- _EXERCISE REQUIREMENTS_: Every line containing the string "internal" should be returned from the records.

(Data items)
-------

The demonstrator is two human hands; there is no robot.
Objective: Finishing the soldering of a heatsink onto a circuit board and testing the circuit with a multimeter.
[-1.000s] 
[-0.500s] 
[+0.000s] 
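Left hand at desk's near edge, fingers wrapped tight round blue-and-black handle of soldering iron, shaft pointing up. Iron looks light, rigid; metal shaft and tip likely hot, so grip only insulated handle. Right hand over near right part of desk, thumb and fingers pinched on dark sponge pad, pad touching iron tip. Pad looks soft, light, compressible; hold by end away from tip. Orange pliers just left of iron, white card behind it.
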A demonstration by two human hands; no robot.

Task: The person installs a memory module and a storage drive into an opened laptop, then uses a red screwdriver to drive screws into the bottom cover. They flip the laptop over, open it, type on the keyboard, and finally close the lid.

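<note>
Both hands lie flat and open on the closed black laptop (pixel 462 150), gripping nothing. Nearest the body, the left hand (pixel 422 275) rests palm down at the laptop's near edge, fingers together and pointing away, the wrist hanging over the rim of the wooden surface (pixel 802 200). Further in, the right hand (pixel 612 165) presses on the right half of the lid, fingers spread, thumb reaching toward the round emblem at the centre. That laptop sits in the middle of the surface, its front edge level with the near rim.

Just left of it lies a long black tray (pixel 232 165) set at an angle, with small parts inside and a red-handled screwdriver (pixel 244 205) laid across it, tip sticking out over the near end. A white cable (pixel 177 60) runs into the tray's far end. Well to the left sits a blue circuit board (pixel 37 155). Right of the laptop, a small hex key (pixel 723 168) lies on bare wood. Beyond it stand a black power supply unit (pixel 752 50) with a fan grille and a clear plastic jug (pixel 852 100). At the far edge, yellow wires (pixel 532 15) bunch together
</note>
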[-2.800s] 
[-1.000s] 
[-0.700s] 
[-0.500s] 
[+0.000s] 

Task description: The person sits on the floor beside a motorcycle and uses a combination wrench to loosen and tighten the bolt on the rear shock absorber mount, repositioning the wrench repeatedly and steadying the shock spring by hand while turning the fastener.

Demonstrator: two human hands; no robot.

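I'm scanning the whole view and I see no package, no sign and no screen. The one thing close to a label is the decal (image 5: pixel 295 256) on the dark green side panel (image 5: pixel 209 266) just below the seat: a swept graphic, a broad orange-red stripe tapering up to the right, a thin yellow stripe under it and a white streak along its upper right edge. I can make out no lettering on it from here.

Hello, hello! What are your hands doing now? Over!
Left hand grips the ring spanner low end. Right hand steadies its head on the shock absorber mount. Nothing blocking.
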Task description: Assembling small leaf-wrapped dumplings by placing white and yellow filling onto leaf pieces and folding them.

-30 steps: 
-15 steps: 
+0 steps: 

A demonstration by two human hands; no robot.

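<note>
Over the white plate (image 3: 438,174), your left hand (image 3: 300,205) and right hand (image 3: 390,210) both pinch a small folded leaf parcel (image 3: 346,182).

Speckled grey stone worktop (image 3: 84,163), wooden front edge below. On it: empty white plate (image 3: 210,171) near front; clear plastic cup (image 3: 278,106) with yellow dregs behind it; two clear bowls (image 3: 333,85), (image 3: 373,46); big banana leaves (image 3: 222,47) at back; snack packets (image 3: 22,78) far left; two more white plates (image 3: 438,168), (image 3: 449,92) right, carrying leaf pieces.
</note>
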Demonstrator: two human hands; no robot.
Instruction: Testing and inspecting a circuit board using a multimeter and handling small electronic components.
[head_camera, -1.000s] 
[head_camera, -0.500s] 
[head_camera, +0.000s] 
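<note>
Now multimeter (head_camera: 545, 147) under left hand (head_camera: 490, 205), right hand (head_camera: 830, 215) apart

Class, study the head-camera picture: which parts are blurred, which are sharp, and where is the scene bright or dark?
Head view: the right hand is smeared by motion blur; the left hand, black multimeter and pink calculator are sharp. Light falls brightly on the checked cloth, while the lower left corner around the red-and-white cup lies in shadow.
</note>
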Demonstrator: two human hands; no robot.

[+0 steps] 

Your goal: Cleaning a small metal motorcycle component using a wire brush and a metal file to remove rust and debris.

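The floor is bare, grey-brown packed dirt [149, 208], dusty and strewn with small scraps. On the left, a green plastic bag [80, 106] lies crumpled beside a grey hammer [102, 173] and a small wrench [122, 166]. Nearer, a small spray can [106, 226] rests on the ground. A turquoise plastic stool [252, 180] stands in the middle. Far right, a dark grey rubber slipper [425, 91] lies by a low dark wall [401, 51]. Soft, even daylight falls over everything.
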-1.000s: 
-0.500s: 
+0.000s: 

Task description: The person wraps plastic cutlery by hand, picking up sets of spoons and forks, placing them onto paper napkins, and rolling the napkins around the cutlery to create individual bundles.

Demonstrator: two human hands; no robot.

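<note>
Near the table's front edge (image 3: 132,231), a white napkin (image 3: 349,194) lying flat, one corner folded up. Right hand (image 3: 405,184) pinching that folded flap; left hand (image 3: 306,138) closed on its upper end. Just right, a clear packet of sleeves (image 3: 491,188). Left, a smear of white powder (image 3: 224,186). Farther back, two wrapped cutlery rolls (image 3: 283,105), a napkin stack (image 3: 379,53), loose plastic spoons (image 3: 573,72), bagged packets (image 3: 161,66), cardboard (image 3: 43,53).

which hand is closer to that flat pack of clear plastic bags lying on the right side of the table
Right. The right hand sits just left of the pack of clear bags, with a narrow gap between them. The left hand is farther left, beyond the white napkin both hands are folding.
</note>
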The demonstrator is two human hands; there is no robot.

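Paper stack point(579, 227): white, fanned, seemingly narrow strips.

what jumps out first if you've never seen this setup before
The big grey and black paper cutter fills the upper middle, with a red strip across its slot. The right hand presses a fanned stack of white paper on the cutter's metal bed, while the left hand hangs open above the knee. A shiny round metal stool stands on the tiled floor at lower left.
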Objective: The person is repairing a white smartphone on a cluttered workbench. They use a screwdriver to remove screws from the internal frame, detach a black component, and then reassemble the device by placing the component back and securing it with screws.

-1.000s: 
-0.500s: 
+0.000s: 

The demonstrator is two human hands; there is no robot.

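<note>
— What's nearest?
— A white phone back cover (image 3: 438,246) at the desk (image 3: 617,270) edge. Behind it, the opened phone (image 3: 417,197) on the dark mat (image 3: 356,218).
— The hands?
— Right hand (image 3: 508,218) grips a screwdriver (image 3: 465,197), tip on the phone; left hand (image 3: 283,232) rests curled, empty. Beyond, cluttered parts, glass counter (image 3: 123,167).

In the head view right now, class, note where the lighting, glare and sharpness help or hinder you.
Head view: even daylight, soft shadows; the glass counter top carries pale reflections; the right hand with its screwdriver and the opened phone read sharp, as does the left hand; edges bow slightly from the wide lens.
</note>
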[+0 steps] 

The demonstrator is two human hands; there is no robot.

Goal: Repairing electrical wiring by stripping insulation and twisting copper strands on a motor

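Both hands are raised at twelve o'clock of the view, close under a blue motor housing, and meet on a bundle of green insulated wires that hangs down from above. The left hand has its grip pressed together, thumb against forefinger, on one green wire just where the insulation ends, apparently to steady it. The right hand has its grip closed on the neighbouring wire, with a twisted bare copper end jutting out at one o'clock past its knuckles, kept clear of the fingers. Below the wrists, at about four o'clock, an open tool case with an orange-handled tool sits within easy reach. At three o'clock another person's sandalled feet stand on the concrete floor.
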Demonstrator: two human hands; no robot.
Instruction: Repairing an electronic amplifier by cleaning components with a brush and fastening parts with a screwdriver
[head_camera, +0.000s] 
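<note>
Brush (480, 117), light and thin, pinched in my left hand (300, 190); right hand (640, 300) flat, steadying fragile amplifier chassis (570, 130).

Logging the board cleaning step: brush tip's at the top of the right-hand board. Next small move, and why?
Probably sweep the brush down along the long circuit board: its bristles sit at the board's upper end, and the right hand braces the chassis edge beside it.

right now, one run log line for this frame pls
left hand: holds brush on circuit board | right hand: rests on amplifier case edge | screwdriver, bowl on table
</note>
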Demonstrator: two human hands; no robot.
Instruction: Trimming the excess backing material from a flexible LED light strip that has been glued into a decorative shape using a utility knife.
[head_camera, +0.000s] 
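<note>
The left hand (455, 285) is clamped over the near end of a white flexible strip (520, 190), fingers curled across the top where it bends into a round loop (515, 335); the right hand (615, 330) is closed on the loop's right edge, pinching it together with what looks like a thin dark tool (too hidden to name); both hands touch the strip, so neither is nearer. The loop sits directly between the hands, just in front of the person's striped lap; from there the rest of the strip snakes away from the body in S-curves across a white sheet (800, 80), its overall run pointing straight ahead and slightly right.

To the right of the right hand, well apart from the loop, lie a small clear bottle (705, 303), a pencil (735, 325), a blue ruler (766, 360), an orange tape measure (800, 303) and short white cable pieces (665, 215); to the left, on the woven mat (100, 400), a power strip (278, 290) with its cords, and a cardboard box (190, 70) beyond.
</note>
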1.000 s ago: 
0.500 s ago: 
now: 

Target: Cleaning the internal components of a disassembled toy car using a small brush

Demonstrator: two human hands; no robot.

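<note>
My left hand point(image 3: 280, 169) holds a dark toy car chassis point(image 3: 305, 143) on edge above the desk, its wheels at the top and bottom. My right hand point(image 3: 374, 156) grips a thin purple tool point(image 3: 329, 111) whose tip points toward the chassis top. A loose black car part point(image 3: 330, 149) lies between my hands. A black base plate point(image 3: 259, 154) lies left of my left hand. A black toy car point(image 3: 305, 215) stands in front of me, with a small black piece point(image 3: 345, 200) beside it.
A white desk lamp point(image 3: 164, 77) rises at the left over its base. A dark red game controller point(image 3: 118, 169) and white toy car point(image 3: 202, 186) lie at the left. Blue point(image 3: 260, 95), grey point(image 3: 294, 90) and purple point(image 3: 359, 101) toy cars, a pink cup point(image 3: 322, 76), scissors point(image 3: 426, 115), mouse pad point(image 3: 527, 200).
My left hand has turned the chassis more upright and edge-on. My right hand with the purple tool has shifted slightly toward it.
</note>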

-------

- _WRITTEN ANSWER_:
Objective: The person is repairing a white smartphone on a cluttered workbench. They use a screwdriver to remove screws from the internal frame, detach a black component, and then reassemble the device by placing the component back and securing it with screws.
Target: Cleaning the internal components of a disassembled toy car using a small brush

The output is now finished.